Day One Hundred Sixty-Two: The Fugitive, pp. 523-544*

*The Fugitive begins on page 387 of the Penguin Classics paperback that also includes The Prisoner

Chapter II: Mademoiselle de Forcheville, through "...And they left together for Saint-Cloud."
And so the narrator moves from grief to acceptance, though not without characteristically overcomplicating the process:
I now realized that before I could forget her completely, and regain my initial indifference, I would need, like some traveller returning down the same route to his point of departure, to experience in reverse order all the emotions which I had felt on the way out towards my great love.
This return, he tells us, had "four stages," although at this point it's not clear what the second, third and fourth will be. "The first of these stages set in at the beginning of winter" as he walks through the Bois de Boulogne, conscious that it's the same day of the year as when he called Albertine home from the Trocadéro. He hums phrases from Vinteuil's sonata as he walks: "The thought that Albertine had played it for me so often no longer hurt me too much, for nearly all my memories of her had entered that second phase of their chemical reaction, where instead of oppressing the heart with anxiety, they soothe it." In fact, "I thought I saw my love dispersed or even dissolved in the little phrase."

He starts girl-watching, recalling how Albertine "had seemed to me to stand for all the girls whose sight had so often rooted me to the spot in the street or on the road." And he comes upon a group of three girls, "whose smart and athletic demeanour" reminds him of Albertine and her little gang. Two of them are brunettes and one is blond. He follows them until they get into a carriage and ride away.
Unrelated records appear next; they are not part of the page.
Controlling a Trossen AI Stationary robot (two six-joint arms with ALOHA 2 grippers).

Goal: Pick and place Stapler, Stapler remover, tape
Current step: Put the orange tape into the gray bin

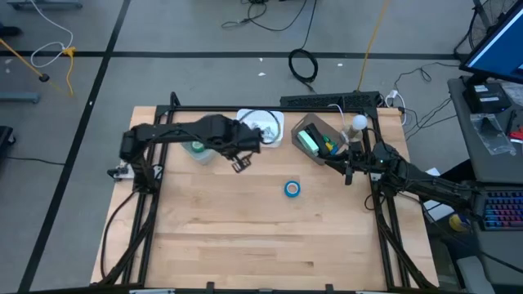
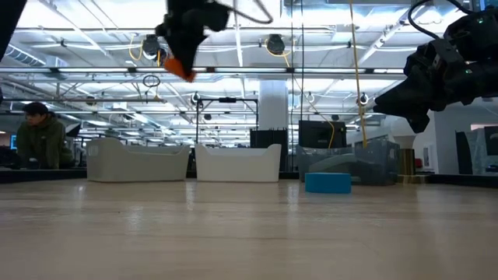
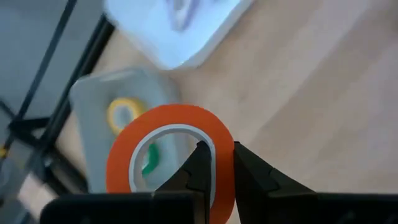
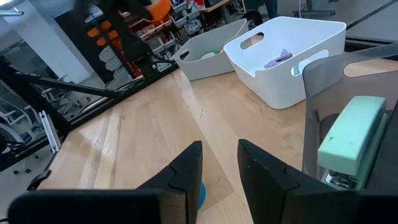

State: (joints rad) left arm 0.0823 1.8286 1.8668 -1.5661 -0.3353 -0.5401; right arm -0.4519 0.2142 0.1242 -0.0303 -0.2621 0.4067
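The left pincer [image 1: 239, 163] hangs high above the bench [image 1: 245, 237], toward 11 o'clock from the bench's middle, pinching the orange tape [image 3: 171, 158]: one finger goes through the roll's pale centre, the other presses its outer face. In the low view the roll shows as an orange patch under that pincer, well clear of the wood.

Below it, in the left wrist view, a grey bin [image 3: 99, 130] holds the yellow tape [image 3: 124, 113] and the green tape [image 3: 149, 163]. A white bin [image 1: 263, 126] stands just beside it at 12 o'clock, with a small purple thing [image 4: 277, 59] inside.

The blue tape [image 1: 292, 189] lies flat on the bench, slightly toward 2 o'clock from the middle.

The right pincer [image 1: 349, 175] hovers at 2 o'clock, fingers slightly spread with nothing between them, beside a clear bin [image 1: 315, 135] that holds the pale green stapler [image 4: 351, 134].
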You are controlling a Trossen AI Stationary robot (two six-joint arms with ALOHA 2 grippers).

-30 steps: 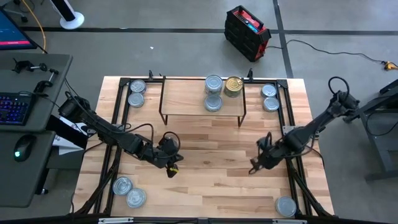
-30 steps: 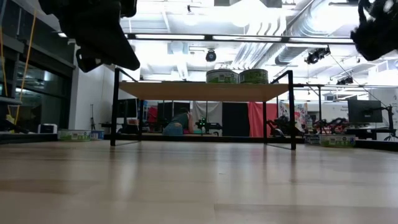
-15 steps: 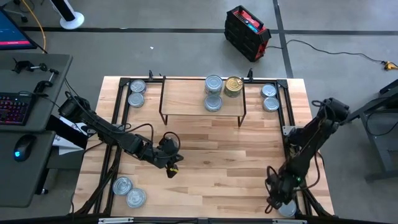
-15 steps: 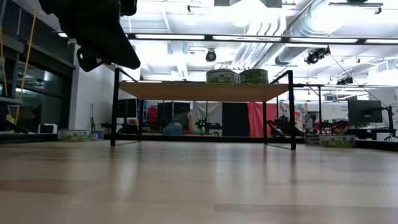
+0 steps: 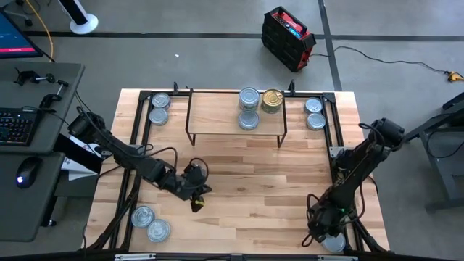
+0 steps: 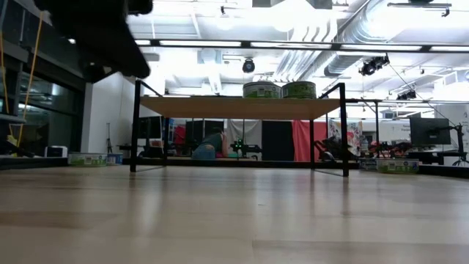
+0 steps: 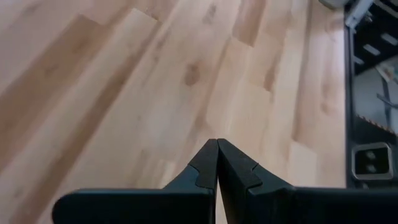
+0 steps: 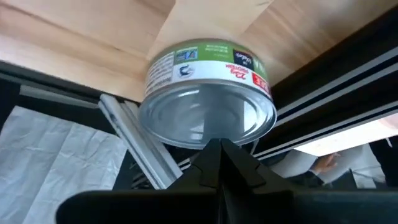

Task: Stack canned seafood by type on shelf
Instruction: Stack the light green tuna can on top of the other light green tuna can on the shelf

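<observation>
**Right arm poised over a corner tin, jaws clenched and empty**

The right gripper (image 5: 319, 233) hangs low at the bench's (image 5: 239, 181) near right corner, its jaws pressed together with nothing between them. Just ahead of the jaw tips stands a single tin (image 8: 208, 93) with a green label and a silver lid, upright on the wood at the bench edge; the jaws are just beside it, and whether they touch it cannot be told.

The left gripper (image 5: 194, 199) hovers over bare wood toward the near left, its jaws likewise clenched on nothing, as the left wrist view (image 7: 217, 163) shows.

The shelf (image 5: 235, 119) stands well beyond both sets of jaws, at the far middle of the bench. On it sit two silver tins (image 5: 249, 98) and one gold tin (image 5: 272, 100), close together. More tins lie off the shelf: a pair (image 5: 159, 109) at the far left, a pair (image 5: 314, 112) at the far right, and a pair (image 5: 150, 223) at the near left corner.
</observation>
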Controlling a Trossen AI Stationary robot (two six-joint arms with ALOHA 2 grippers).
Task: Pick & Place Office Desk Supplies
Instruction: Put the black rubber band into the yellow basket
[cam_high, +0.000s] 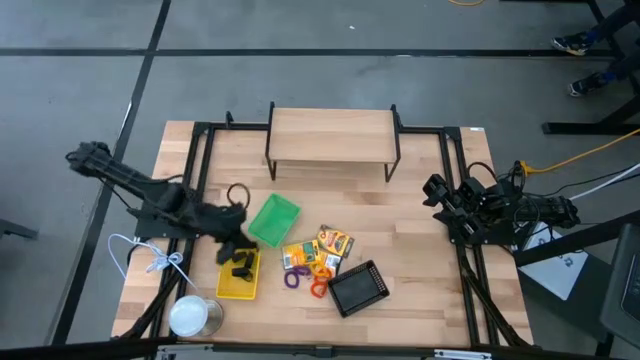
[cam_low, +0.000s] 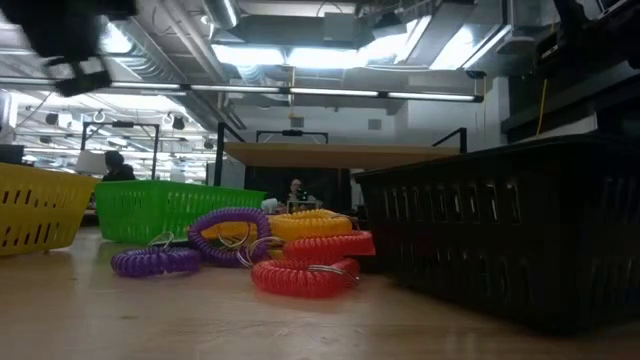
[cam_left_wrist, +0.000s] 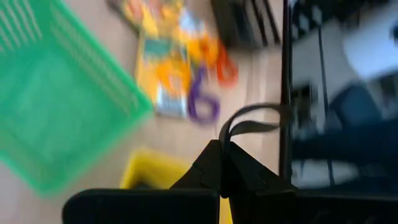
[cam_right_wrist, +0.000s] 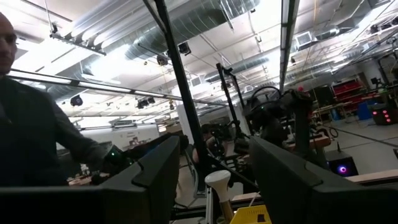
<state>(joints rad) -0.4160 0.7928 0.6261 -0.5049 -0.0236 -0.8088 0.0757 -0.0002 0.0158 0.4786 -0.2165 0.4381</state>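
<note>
Closed on a small black clip (cam_left_wrist: 249, 121), the left gripper (cam_high: 233, 250) hovers over the yellow tray (cam_high: 240, 282) at seven o'clock, so I judge release comes next; the right gripper (cam_right_wrist: 211, 174) waits open at three o'clock.

- Left gripper (cam_high: 232, 245) hangs right over the yellow tray (cam_high: 239, 275), which has black clips (cam_high: 241, 265) in it.
- Green tray (cam_high: 273, 220) sits just beside it.
- Printed boxes (cam_high: 322, 247), purple loop (cam_high: 293, 277) and orange loop (cam_high: 319, 287) are bunched by the black mesh tray (cam_high: 358, 288).
- Right gripper (cam_high: 436, 190) is parked at the table's right edge.
</note>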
But then, a few days later, he sees them again, "emerging from under the archway of our house." The blond "cast me a first, furtive look, then, when she had gone past, turned her head back towards me and cast a second that finally set me alight." The concierge tells him that the blond was there to see the Duchesse, and that her name is Mlle. d'Éporcheville.

The narrator thinks that he recognizes the name: Saint-Loup had once told him about meeting a "very well-connected young lady, loosely related to the Guermantes, ... in a house of ill-fame and having been intimate with her." This is all the narrator needs to set him in a frenzy of fantasy. The concierge is uncertain at first whether Mlle. d'Éporcheville was the blond, but the narrator is sure she is because he had "correctly guessed which one of the little gang of girls walking along the sea front was called Albertine Simonet." And the concierge's wife confirms his suspicion.

Of course, he needs confirmation, so he sends off a telegram to Saint-Loup, and starts making preparations to visit the Duchesse at the same time that Mlle. d'Éporcheville makes her return visit. But Saint-Loup replies that the girl he slept with was named De l'Orgeville, that she was "short, dark and dumpy" and that she's now in Switzerland.

Meanwhile, something that distracts the narrator from his latest erotic obsession happens: His article about his epiphany of the three steeples is published in the Figaro. It's been so long since he submitted it that he doesn't recognize it at first: "How tedious! The leading article bore precisely the same title as the one which I had submitted but which had not been published. But not only the same title, here and there were one or two identical words. That was too much. I would write in to complain." Then once he realizes the truth, he goes amusingly through the experiences shared by every first-time published author: imagining the reactions of readers as they pick it up, fearing that they will not notice his name at the end, trying to read it through their eyes, and so on. "I saw Bloch, the Guermantes, Legrandin and Andrée drawing from each sentence the images contained in the article."
Then all my images, all my reflections and all my epithets, taken in themselves and with no memory of the failure of my aims that they represented, charmed me with their brilliance, their novelty, and their profundity.

He goes to see the Duchesse that afternoon, not so much to see Mlle. d'Éporcheville, "who because of Saint-Loup's telegram had lost the better part of her character," as to find out if the Duchesse has read his article. The blond girl is there, and he learns that her name is de Forcheville. She says to him:
"Don't you remember that you used to know me very well, you used to visit my house, I am your friend Gilberte. I realized that you did not recognize me. But I recognized you straight away."
He learns that Swann's death has left Odette very rich, that she has married Forcheville, and that he has adopted Gilberte, who came into "an enormous fortune" of her own when one of Swann's uncles died and left it all to her.

As for the Duchesse's reluctance to recognize Odette or Gilberte, all of that is in the past, particularly where Gilberte is concerned. The Duchesse has succumbed to the pressure of society, and when the Duc informs her that a friend of their wanted to invite her to the opera but was uncertain whether she should do so because Gilberte will be there too, the Duchesse replies, "I see no objection to our meeting the girl. You know perfectly well that I have never had anything against her.... Everyone knows that we were great friends of Swann. Everyone will find it perfectly normal."